TASK BRIEF: Gather from the material every line that contains the string "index".

SUPPLIED MATERIAL:

--- --- ---

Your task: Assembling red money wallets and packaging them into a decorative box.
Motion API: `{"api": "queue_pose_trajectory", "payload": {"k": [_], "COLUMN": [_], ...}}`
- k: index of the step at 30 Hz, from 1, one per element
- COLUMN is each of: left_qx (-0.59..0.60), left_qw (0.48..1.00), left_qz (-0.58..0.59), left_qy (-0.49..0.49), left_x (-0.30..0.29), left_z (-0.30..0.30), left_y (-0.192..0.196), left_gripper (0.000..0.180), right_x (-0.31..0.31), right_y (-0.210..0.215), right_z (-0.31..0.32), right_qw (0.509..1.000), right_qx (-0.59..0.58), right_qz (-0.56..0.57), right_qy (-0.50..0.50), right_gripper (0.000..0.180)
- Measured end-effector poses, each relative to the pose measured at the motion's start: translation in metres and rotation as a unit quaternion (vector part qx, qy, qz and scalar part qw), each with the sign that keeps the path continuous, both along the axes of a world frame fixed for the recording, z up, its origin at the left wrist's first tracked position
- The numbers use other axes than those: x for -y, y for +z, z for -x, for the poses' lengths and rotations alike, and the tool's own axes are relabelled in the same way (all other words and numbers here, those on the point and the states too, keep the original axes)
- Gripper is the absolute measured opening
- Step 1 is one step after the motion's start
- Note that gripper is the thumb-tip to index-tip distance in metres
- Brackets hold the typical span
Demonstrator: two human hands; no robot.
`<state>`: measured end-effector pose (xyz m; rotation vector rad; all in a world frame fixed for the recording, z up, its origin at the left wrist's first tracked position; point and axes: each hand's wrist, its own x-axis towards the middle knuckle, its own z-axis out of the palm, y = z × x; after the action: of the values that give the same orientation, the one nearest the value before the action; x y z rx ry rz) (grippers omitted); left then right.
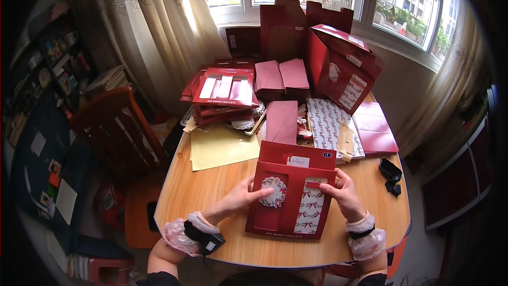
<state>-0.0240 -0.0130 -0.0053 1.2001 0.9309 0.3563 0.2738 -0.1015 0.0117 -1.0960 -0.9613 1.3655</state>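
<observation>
Both hands hold a red cardboard package (294,196) upright and slightly tilted at the table's near side. It has two cut-out windows. In the left one sits a round wreath-shaped tag (273,193); in the right one a white patterned card (309,212) shows. My left hand (241,197) grips the left edge, its thumb over the wreath. My right hand (344,195) grips the right edge, with its thumb at a small red strip (313,185) over the patterned card. The fingers behind the package are hidden.
Similar red packages (225,87) are stacked at the far left. Pink envelopes (281,119), patterned sheets (329,122) and a large red box (344,69) stand behind. Yellow paper (222,148) lies left, small black objects (391,172) right, on the wooden table (206,180).
</observation>
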Motion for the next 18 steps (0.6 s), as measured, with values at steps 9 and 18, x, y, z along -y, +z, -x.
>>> {"api": "queue_pose_trajectory", "payload": {"k": [9, 18], "left_qx": [0.146, 0.157], "left_qw": [0.988, 0.984], "left_qz": [0.011, 0.069], "left_qy": [0.049, 0.051], "left_x": [0.018, 0.012], "left_z": [-0.011, -0.007], "left_y": [-0.005, -0.011], "left_gripper": [0.049, 0.041], "right_x": [0.001, 0.001], "right_y": [-0.015, -0.015], "right_z": [0.015, 0.016], "right_qw": [1.000, 1.000], "right_qx": [-0.008, -0.008], "right_qz": [0.018, 0.018], "right_qy": [-0.021, -0.013], "right_gripper": [0.037, 0.036]}}
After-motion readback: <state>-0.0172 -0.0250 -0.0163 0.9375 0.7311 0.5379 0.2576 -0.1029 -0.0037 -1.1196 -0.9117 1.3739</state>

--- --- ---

TASK SOLUTION:
- k: index of the step at 30 Hz, from 1, one per element
- Note that gripper is the thumb-tip to index-tip distance in metres

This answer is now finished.